Protecting Oaken Wood in Maidstone

16 Jul 2026
Trees in wood

Speaking at Kent County Council on 16th July, Tim Prater spoke to have the designated ancient woodland of Oaken Wood near Maidstone removed as a quarry site from the Kent Minerals Plan.

Despite a close vote on the Draft Kent Minerals Sites Plan, the substantial majority of the Reform administration voted for the plan, and Oaken Wood will be included in the plan submitted to the Government Inspector.

Before voting against the plan due to the inclusion of Oaken Wood, Tim said:

"We all know that planning has a presumption in favour of development, and you have to find reasons to reject. However, in the case of Oaken Wood, there is a different test.

"As Mr Wibberley has made clear, Oaken Wood is designated as ancient woodland. As he said its not that the trees are ancient – they are regularly coppiced, but that’s not the point. The ground has been woodland for many hundreds of years. It has a biodiversity, ecology and protected status all of its own.

"As our papers note very clearly, development of ancient woodland can only proceed if there are wholly exceptional reasons for damage to that ancient woodland.

"This protection is not optional. It is a legal requirement.

"So here, that is the test. Do those exceptional reasons exist sufficiently? 

"What is the demand for the rock from Unesco buildings? 

"What has the Tower of London, Leeds Castle and Canterbury Cathedral said they need in the next 30 years?

"How much ragstone will be used in building construction in Kent in the next 30 years?

"How much is needed to repair ragstone properties in Maidstone?

"Without those numbers you cannot assess if the demand is sufficient to meet the supply. And the papers we have are silent on that demand. And without knowing that demand, you simply do not have wholly exceptional reasons.

"Although the site will provide 20 million tonnes of output over coming years, up to 99% is aggregate used for road building – not repairing ancient palaces and cathedrals. So maybe only 1% of the  rock removed will be used for the purposes defined as the exceptional reasons for digging there.

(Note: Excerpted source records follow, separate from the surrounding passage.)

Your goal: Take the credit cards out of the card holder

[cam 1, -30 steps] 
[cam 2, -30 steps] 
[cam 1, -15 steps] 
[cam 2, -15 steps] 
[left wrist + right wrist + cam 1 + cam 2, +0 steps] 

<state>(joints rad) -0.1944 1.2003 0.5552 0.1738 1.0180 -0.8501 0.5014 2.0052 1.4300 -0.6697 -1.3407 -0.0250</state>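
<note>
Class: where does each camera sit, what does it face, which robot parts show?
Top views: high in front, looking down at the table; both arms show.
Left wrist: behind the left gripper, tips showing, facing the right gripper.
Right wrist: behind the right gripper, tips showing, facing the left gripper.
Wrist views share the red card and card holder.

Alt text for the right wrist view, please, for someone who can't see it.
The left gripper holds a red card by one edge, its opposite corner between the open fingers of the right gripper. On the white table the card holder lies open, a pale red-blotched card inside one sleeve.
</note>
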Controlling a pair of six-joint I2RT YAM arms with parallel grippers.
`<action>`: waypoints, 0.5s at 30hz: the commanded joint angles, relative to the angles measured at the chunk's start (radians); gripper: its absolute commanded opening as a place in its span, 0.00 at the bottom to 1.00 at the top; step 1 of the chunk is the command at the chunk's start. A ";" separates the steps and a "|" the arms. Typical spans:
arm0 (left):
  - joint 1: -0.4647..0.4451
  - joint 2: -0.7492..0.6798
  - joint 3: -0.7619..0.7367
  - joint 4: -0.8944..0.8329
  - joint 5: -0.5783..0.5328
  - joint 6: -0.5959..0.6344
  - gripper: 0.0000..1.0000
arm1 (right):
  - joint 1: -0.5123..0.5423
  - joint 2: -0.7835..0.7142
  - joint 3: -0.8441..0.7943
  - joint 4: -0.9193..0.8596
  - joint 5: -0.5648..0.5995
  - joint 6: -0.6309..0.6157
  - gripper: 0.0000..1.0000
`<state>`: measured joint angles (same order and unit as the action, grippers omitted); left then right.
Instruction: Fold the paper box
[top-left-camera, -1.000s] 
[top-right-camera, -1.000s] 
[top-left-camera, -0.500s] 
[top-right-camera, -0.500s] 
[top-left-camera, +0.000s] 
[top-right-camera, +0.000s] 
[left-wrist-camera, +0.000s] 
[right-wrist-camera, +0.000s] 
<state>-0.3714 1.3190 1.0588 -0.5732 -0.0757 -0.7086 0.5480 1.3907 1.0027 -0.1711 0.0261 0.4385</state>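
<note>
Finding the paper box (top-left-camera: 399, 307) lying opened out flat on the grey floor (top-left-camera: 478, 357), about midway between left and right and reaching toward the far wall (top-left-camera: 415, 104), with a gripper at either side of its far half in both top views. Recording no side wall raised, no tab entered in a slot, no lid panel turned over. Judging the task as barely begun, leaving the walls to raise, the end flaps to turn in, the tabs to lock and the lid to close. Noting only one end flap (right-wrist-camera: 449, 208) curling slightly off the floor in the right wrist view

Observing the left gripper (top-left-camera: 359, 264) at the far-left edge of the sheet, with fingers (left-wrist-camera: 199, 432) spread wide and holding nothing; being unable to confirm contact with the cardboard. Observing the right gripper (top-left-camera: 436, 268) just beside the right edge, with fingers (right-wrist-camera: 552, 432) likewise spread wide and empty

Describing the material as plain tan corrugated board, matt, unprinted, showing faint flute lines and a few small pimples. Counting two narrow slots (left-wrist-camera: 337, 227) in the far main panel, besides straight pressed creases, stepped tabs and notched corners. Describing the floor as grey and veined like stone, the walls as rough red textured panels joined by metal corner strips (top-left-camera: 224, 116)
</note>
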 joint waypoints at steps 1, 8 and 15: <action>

"And that completely changes the economics and environmental balance of importing rock. You would only be talking about importing 1% of the weight and volume. Different scale, different maths. 

"The movers assert that the case for wholly exceptional reasons has been made. It has not, because the ONLY exceptional reason would be if there was a significant, quantifiable demand for the rock that could only come from that site, and that case has not been made beyond listing some famous ragstone buildings. 

"I seconded a motion to remove Oaken Wood from the Minerals Plan 10 days ago, and I would have done so again today. However as that option is no longer available, and the case that there are wholly exceptional reasons has not ben made, I’ve afraid we should vote to reject this plan and reconsider it without Oaken Wood."